Tres veces desde febrero. Tres veces ha estado Pablo Sandoval envuelto en escándalos de diverso tenor, desde que se incorporó a los Medias Rojas, su nueva organización.

Una cosa es que una parte de la prensa hable de sus promedios al batear a la derecha. Eso puede ser molesto, especialmente cuando se sufre un slump. Pero es parte del oficio de ser pelotero.

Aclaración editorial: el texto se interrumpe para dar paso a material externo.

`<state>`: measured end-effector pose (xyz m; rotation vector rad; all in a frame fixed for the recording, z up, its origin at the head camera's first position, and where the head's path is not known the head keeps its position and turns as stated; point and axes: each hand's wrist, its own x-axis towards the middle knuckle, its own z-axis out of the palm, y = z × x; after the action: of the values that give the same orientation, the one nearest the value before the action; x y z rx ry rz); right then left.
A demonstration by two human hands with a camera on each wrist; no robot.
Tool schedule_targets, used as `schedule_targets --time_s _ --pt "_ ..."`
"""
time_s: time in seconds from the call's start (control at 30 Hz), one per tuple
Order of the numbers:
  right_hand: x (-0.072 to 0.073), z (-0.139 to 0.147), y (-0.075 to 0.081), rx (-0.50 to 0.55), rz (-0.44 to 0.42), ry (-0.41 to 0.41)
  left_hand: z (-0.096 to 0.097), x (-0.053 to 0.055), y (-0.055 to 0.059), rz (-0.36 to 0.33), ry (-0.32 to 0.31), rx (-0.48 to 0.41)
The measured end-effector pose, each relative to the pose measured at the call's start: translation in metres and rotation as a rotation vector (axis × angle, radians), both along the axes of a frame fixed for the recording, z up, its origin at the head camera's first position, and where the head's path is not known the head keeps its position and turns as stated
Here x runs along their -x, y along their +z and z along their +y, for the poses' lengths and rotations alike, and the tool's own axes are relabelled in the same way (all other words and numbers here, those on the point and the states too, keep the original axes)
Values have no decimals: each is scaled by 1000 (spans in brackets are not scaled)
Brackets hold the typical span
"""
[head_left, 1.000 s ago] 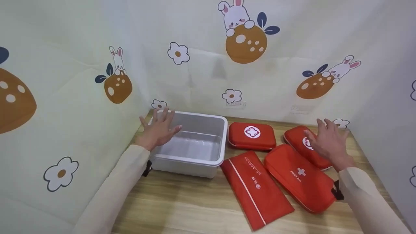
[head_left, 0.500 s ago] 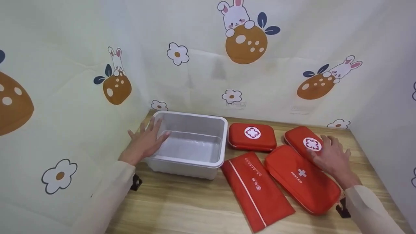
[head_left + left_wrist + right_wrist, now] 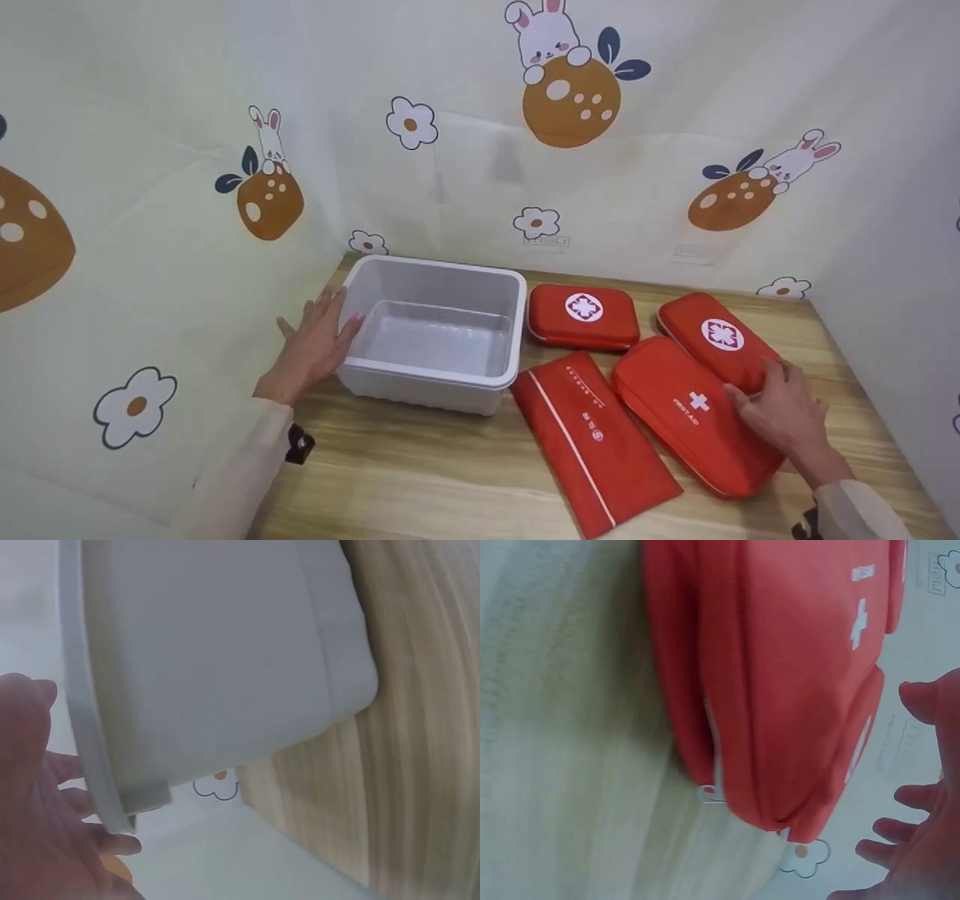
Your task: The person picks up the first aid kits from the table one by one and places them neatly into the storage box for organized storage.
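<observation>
A grey-white plastic bin (image 3: 420, 386) stands on the wooden table at the left, its inside bare. My left hand (image 3: 311, 349) is at the bin's left rim with fingers extended; in the left wrist view the fingertips (image 3: 112, 841) overlap the rim's corner. On the right, my right hand (image 3: 787, 412) hovers over the red FIRST AID pouch (image 3: 679, 409), thumb and fingers spread and holding nothing. Just beyond its fingertips lies a red case with a white round emblem (image 3: 694, 319). The right wrist view shows the pouch's zipped edge (image 3: 727, 727) beside the spread fingers.
Another red case (image 3: 551, 322) with a round emblem sits close to the bin's right side. In front of it lies a flat red pouch (image 3: 600, 465) with a white stripe. Patterned fabric walls (image 3: 450, 172) enclose the table at the back and sides.
Both hands have come down and toward the person. The left went from over the bin to its left rim; the right from above the rear case to over the FIRST AID pouch.
</observation>
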<state>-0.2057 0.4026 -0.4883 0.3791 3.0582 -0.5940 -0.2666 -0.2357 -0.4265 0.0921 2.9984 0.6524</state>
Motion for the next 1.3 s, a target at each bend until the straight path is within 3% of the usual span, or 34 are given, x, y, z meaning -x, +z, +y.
schedule_targets --time_s 0.23,0.43,0.73,0.87,1.03,1.3 --pt "-7 1 -8 200 -183 -195 -1 0 -11 2 101 -92" --pt "-12 -5 -16 267 -238 -299 0 -2 -18 116 138 -204" --pt "-18 -8 -27 214 -363 -290 0 -2 -27 199 207 -351" --pt "-19 -5 -28 214 -391 -260 0 -1 -29 234 235 -368" --pt "-21 -4 -26 285 -402 -276 0 0 -32 217 278 -397" --pt "-20 -3 -26 425 -396 -344 -2 -1 -35 193 297 -446"
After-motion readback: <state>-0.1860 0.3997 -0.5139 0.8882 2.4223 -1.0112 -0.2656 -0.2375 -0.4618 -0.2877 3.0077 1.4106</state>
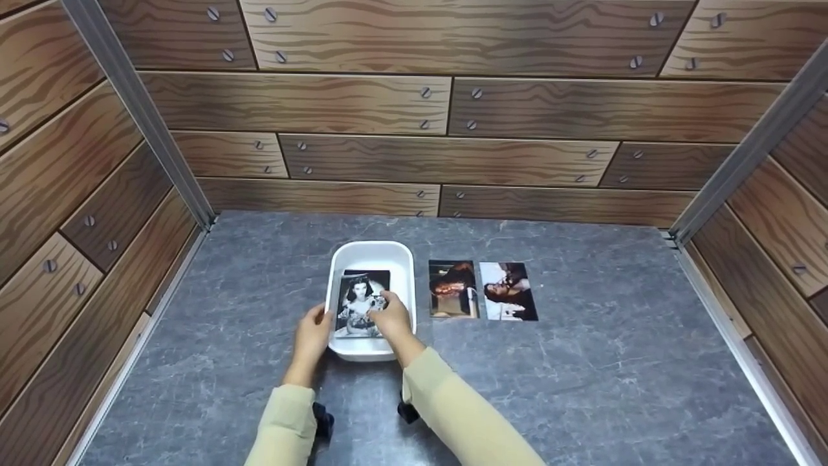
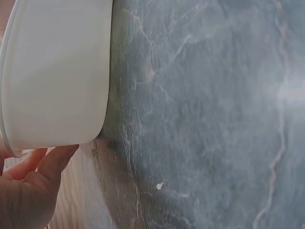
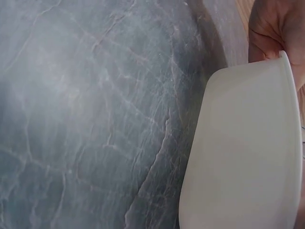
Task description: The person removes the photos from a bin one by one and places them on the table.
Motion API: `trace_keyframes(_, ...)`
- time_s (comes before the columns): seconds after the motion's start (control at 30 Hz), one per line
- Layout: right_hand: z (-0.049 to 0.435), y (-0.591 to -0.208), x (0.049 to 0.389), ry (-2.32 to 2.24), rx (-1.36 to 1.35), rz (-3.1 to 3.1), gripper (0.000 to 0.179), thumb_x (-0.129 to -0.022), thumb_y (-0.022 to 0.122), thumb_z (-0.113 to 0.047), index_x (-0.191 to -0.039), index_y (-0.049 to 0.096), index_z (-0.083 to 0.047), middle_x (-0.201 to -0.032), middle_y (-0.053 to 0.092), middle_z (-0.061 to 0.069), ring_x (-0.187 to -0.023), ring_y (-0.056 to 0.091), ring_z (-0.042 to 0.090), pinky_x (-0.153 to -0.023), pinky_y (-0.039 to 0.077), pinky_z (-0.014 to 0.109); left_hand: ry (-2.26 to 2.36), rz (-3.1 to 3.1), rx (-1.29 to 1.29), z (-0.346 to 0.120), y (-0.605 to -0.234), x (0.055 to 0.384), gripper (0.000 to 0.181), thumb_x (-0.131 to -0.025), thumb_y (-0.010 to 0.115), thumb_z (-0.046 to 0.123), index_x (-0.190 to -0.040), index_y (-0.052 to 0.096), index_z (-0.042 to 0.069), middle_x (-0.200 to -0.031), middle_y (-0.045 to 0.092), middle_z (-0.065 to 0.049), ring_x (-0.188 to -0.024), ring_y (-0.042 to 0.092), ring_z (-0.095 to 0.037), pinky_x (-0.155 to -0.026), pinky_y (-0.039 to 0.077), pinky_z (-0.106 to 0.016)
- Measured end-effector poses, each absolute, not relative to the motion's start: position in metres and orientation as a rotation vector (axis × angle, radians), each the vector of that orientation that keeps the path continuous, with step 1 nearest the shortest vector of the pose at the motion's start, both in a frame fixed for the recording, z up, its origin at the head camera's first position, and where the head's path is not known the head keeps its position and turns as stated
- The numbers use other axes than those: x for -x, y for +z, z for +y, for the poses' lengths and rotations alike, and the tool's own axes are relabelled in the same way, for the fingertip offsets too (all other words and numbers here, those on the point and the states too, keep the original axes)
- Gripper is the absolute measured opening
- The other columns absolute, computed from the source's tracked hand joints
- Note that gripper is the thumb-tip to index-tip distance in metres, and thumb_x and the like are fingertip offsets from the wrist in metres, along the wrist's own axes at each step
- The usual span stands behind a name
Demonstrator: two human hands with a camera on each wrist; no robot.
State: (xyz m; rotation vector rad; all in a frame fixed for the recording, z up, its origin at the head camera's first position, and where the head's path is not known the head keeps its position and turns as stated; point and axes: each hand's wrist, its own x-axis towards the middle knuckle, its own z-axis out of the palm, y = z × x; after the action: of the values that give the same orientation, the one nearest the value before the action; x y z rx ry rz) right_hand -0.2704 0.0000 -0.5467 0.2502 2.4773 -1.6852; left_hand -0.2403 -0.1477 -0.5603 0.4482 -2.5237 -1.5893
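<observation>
A white rectangular tray (image 1: 372, 255) stands on the grey marbled table, and a black-and-white photo (image 1: 356, 310) of a person in a pale dress lies inside it. The dark edge of another print shows under the photo's top. My left hand (image 1: 313, 331) grips the tray's left side, its fingers against the outer wall, as the left wrist view shows too. Reaching over the right rim, my right hand (image 1: 393, 321) holds the photo by its right edge, thumb on top. The right wrist view has the tray's outer wall (image 3: 243, 148) with the right hand (image 3: 281, 33) above it.
Two colour photos lie side by side to the right of the tray: a dark reddish one (image 1: 453, 289) and a lighter one (image 1: 508, 291) with a person. Wood-patterned panels (image 1: 362, 103) enclose the table at the back and sides.
</observation>
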Motion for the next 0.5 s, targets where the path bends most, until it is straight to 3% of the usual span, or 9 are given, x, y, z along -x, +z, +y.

Otra cosa es estar en el medio del huracán informativo, apareciendo en los noticieros nocturnos de las cadenas NESN, CSN New England o ESPN, bien por el supuesto sobrepeso corporal, al inicio del spring training, o por el modo en que se refirió a sus ex compañeros en San Francisco, o como ahora, por distraerse y usar las redes sociales para enviar mensajes durante un juego.

Es muy probable que sea cierta la disculpa que dio el Panda: que para él sea automático buscar el teléfono y abrir su cuenta en Instagram cada vez que va al baño. Y que está apenado. Y que entiende su error. Y que aprendió algo de todo esto.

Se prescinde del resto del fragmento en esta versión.